For each pseudoword, five paragraphs were created for the low contextual diversity condition from a single scenario, and five paragraphs were created for the high contextual diversity condition from five distinct scenarios. For each pseudoword the first paragraph was the same for the low and high contextual diversity conditions. For the low contextual diversity condition, the remaining four paragraphs followed the same scenario, while for the high contextual diversity condition the remaining four paragraphs were about different scenarios (see supplementary materials Table S1 for a description of the scenarios for each pseudoword: https://osf.io/n7e94).
The paragraphs described fictional scenarios that tended to focus on a single fictional character. For all items, the first paragraph described the novel meaning. Below in Table 3 is an example of the paragraphs for the pseudoword flam and base word carrot showing the high and low contextual diversity conditions. (Note that the pseudowords, base words, and semantic features have been highlighted for illustrative purposes but were not highlighted in any way for participants in the experiment.)
Each pseudoword appeared only once in each paragraph, and each of the five paragraphs described one of the five key semantic features for each pseudoword (see Table 2 for the semantic features for each pseudoword). The semantic features were presented in the same order across the paragraphs in the low- and high-diversity conditions. In each paragraph, the pseudoword and its semantic feature were mentioned towards the end of the paragraph so that the context had been formed before participants encountered the pseudoword. The mean paragraph length was 88.1 words, ranging from 72 to 107 words (see supplementary materials Table S2 for all paragraphs for all items: https://osf.io/n7e94).
Design
Contextual diversity was manipulated within-participants: all participants were trained on four items in the high-diversity condition and four items in the low-diversity condition (i.e., each participant only encountered half the experimental items). (Pilot testing revealed that performance was very low if all 16 items were presented to each participant.) Contextual diversity was manipulated within-items across participants: The 16 items were divided into two sets of eight items, and participants were either trained on Set A or Set B. Within each set of items, two subsets were created to counterbalance which four items were presented in the high- or the low-diversity condition. There were four experimental versions to ensure that items were seen an even number of times in each condition across participants. Our within-participants and within-items counterbalanced design ensured that any interitem differences would be cancelled out across the two levels of contextual diversity. Participants were pseudorandomly and evenly assigned to one of the four experimental versions, there were exactly 25 participants in each version. The dependent measures were: spelling accuracy (Levenshtein distance) in word-form recall, accuracy in word-form recognition, and accuracy in recalling semantic features in word-meaning recall. Additionally, we conducted an exploratory analysis on the comprehension ratings of the word meanings.
Procedure
The experiment was run online using Gorilla Experiment builder (www.gorilla.sc; Anwyl-Irvine et al., 2020). In order to try and mimic naturalistic word learning conditions in which learners are usually focused on comprehension and not on explicit memorization (Hulme et al., 2019), participants were told that the experiment was investigating how people understand new words: They were not told to remember the new meanings presented. Participants read the information sheet and gave their consent to take part, and then answered demographic questions. The experiment comprised three phases, completed in a single session: (1) training phase (paragraph reading; around 15 minutes), (2) filler task (Towers of Hanoi, around 2 minutes), (3) testing phase (word-form recall, word-form recognition, and word-meaning recall; around 13 minutes).
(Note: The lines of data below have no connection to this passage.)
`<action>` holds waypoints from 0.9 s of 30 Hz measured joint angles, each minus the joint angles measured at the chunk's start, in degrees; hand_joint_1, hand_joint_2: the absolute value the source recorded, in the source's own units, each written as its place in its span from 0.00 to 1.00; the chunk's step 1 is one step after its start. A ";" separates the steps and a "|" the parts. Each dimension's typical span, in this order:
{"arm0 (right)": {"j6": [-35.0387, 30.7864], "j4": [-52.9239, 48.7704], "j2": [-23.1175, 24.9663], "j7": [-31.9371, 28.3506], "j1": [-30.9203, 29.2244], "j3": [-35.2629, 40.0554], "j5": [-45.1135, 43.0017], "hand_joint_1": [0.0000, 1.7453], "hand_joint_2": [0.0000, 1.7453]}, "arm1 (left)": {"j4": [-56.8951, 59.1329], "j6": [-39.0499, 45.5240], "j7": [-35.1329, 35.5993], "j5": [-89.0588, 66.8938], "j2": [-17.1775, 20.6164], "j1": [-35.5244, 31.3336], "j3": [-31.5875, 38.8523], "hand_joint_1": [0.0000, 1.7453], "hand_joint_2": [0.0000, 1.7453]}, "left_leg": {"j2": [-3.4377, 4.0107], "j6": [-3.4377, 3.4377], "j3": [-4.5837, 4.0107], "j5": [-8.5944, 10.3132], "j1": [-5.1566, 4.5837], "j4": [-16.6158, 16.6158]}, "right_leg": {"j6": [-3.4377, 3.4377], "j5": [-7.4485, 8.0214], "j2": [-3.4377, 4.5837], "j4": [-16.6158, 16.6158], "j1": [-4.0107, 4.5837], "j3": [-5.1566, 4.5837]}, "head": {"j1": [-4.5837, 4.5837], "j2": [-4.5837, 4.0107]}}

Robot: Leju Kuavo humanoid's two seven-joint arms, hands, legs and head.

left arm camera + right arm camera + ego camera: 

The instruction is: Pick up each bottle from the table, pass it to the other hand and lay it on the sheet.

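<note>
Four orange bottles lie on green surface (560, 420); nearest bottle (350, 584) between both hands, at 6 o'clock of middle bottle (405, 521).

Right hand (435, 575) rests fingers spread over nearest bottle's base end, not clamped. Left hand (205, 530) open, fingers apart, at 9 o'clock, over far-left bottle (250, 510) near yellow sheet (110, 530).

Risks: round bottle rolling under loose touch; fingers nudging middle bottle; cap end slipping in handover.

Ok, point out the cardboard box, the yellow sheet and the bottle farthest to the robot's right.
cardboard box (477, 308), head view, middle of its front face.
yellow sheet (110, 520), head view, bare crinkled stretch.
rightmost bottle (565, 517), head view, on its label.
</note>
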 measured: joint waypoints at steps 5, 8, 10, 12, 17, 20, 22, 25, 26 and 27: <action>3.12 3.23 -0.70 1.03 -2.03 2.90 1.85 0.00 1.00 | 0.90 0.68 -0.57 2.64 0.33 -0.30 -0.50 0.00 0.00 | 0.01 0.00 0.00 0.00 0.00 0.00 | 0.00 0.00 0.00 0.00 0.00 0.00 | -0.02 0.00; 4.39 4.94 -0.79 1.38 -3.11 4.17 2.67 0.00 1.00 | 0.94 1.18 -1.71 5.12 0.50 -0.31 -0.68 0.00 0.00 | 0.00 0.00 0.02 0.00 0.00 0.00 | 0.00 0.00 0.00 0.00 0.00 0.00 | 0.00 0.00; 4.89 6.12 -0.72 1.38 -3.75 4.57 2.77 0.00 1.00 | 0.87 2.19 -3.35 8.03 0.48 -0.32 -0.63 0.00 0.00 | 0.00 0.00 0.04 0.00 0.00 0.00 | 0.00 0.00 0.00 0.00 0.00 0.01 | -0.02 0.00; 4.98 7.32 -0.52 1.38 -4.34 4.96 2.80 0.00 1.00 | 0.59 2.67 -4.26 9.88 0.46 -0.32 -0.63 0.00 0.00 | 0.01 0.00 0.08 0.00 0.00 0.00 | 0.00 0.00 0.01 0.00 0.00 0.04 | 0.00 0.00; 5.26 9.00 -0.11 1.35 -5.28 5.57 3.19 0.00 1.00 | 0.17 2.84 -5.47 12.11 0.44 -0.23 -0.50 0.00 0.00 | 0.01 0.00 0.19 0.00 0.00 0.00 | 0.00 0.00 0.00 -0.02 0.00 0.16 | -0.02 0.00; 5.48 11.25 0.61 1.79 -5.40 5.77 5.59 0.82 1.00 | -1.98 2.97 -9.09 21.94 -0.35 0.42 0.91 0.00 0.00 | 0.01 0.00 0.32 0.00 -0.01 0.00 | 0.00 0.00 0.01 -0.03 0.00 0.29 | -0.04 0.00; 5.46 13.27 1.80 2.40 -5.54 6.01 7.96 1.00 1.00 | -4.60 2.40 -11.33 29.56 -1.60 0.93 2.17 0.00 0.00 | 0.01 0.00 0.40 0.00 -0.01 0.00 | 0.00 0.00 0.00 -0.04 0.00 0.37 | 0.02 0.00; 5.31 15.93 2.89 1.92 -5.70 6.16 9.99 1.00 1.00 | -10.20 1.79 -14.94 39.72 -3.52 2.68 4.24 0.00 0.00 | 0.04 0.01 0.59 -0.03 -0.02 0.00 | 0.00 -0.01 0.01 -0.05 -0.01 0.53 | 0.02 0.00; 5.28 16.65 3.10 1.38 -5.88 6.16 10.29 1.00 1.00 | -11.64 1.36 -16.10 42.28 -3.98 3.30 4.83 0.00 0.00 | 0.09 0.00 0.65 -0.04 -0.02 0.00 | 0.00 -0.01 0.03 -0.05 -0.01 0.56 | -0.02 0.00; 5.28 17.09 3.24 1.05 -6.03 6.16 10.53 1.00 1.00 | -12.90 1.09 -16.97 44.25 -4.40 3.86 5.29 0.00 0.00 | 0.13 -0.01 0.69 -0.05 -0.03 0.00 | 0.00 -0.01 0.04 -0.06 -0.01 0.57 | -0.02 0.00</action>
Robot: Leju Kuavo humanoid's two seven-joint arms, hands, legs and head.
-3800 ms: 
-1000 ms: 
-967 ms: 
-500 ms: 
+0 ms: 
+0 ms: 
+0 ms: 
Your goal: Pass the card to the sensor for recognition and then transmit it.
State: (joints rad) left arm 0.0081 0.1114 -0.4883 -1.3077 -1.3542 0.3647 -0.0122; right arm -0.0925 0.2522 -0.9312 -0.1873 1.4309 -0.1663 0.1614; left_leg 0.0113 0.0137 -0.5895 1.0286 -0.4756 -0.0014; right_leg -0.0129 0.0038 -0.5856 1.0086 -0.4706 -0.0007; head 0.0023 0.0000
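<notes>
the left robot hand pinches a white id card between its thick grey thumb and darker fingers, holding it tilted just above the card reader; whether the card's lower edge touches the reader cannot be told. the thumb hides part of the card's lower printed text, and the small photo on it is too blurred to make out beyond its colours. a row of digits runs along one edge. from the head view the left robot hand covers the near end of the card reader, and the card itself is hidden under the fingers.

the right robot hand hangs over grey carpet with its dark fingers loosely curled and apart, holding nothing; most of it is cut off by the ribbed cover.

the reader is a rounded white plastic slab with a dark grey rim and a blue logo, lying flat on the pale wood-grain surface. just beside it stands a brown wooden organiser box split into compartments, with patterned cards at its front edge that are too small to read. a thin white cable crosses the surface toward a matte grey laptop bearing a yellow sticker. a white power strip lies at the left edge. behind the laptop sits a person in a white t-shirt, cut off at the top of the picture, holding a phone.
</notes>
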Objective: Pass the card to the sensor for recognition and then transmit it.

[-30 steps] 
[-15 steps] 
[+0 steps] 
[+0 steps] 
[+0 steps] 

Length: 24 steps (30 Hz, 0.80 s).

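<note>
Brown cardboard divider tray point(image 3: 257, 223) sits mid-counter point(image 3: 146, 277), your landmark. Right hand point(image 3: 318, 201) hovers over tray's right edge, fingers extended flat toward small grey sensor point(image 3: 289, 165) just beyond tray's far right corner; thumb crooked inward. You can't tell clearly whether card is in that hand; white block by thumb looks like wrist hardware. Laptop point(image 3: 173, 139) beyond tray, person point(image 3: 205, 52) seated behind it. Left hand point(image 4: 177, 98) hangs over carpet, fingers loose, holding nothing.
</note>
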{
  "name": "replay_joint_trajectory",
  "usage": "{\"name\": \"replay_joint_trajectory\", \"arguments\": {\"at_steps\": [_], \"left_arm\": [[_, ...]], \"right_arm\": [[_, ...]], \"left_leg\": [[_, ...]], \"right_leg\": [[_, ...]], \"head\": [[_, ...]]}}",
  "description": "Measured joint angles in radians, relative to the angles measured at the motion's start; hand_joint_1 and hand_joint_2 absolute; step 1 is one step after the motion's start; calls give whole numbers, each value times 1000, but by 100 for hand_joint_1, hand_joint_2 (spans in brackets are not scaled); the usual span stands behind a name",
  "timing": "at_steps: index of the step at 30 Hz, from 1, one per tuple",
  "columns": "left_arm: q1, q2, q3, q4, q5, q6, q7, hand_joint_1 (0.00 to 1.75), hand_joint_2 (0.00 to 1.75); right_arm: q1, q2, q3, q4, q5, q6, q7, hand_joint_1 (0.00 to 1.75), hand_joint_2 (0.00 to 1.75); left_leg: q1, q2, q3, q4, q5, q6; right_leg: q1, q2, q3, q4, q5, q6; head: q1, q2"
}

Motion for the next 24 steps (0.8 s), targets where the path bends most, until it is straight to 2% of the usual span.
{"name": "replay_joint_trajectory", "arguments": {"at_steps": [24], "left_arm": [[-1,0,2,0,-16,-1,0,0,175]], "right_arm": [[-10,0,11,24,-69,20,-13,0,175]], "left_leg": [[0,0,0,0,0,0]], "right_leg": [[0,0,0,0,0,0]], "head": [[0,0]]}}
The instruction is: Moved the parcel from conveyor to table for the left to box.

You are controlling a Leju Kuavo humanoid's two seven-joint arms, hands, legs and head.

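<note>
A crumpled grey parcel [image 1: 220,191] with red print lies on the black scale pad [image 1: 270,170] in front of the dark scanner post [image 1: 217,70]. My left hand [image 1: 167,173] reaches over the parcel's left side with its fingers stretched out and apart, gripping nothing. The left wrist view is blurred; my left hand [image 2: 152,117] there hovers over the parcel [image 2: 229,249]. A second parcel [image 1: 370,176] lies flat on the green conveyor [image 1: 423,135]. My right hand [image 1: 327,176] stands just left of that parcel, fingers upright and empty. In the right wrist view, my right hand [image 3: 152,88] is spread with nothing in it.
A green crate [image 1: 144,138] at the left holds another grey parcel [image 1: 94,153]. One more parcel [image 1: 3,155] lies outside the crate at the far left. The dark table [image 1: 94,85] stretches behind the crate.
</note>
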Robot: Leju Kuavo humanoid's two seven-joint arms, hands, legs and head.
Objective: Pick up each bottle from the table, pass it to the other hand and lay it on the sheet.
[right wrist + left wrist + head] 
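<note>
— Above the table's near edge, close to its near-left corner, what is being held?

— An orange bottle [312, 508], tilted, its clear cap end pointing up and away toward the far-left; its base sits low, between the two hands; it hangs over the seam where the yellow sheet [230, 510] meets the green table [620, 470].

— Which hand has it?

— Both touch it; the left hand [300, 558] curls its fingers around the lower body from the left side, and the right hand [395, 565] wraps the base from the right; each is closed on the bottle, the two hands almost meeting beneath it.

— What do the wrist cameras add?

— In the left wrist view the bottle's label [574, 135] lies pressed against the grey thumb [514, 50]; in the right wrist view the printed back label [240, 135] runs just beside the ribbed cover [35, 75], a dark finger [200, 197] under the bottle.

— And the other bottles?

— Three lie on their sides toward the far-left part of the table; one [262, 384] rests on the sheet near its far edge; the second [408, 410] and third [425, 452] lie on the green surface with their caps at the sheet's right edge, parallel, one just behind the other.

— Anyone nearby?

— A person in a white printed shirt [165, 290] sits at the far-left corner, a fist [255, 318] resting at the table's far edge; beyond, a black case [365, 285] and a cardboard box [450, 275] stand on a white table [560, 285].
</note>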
In the training phase participants were instructed to read a series of paragraphs carefully. They were told that after some paragraphs they would be asked questions to check their understanding and to rate their understanding. Participants each read a total of 40 paragraphs one at a time: five paragraphs for each of the eight pseudowords. Four of the sets of paragraphs presented items in the low contextual diversity condition and four presented items in the high contextual diversity condition, with the eight sets of paragraphs presented in a randomized order. After each set of five paragraphs, (to ensure attention) participants were asked a comprehension question that asked about details of the final paragraph they had just read (without probing details of the new word meanings). Participants were excluded if they got more than two questions wrong. Following the comprehension question for each item, participants were asked to rate their comprehension for that item, for example: “How much did you understand about the new type of carrot that you read about in the previous paragraphs?” Participants rated their comprehension on a 1–7 scale, where 1 indicated that they did not understand anything and 7 indicated that they had understood perfectly.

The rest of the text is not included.